Un film qui se regarde autant qu’il s’écoute
Dans la lignée des Trois jours du Condor de Sydney Pollack ou de A cause d’un assassinat d’Alan J. Pakula, le film baigne dans l’atmosphère paranoïaque du Watergate. Il témoigne également du sens visionnaire de Francis Coppola qui nous mettait alors en garde contre l’omniprésence des techniques de surveillance dans nos vies privées. Au point de les réduire à une irréductible solitude. Un constat tragique, pour un film qu’il faut bien qualifier d’un poil désespérant !
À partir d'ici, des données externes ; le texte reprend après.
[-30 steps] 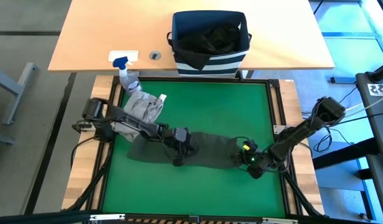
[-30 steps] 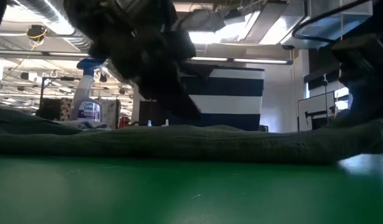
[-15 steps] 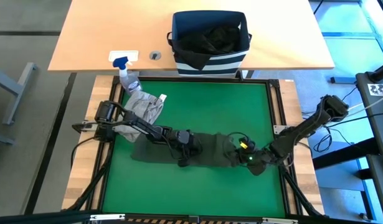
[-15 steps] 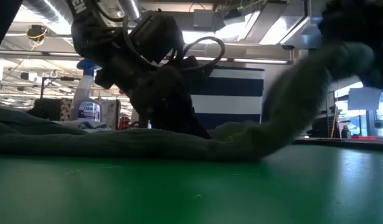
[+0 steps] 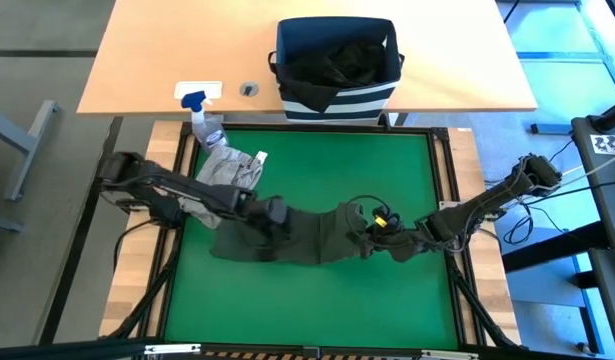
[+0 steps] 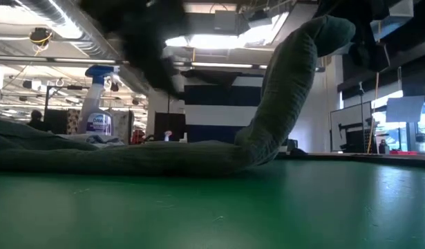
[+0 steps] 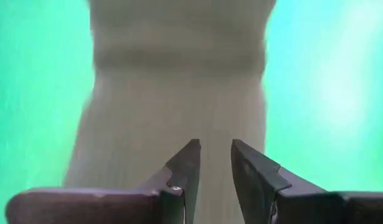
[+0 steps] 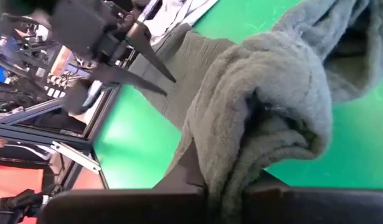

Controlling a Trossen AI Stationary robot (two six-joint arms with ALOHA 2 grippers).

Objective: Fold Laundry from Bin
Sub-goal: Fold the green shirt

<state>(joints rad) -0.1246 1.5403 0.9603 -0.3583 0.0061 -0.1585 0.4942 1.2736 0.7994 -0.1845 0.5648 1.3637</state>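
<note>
A dark olive green garment (image 5: 307, 235) lies along the green mat's near half; it also shows in the low view (image 6: 129, 155). My right gripper (image 5: 380, 222) is shut on its right end, which is raised above the mat. My left gripper (image 5: 272, 212) hovers over the garment's left part with its fingers a little apart and nothing between them (image 7: 214, 149). A light grey garment (image 5: 227, 175) lies crumpled at the mat's far left corner. A black garment (image 5: 342, 60) lies inside the navy striped bin (image 5: 287, 95). My right gripper pinches a thick bunch of the olive garment's right end (image 8: 241, 155) between its two fingers, several layers gathered together. That end is lifted clear, and the cloth slopes down from it (image 6: 281, 90) to the rest, which lies flat on the mat.
A clear spray bottle with a blue nozzle (image 5: 202, 115) lies at the mat's far left corner, next to the grey garment. The bin stands on the wooden table beyond the mat's far edge. Bare green mat (image 5: 337, 165) lies between the olive garment and the bin.
My right gripper has risen and gone toward the table's left with the olive garment's right end, which has come off the mat and now arches over toward the garment's middle. My left gripper has drawn back toward the left and far edge, off the cloth's middle.
</note>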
Pour relater cette lente autodestruction, Coppola fait un film qui se regarde autant qu’il s’écoute. Autant dire un film quasiment expérimental, qui rappelle par moments les expérimentations plastiques et sonores d’Antonioni. Avec la complicité de son ingénieur du son Walter Murch, il compose une symphonie de sons souvent volontairement embrouillée, destinée à nous placer du strict point de vue du personnage principal, et à nous faire vivre sa solitude intrinsèque. Du grand art !
Une sorte d’autoportrait
Au-delà de la mise en garde qu’il nous livre, Coppola brosse là une sorte d’autoportrait. Derrière la passion de son anti-héros pour la technologie, comment ne pas y voir celle du cinéaste, alors féru de vidéo et désormais de 3D ? Comment ironiquement ne pas voir derrière le destin tragique de son personnage la destinée prémonitoire de ce réalisateur démiurge, privé d’autonomie artistique après l’échec public de son ambitieux et très cher Coup de cœur, intégralement tourné en vidéo et en studio ?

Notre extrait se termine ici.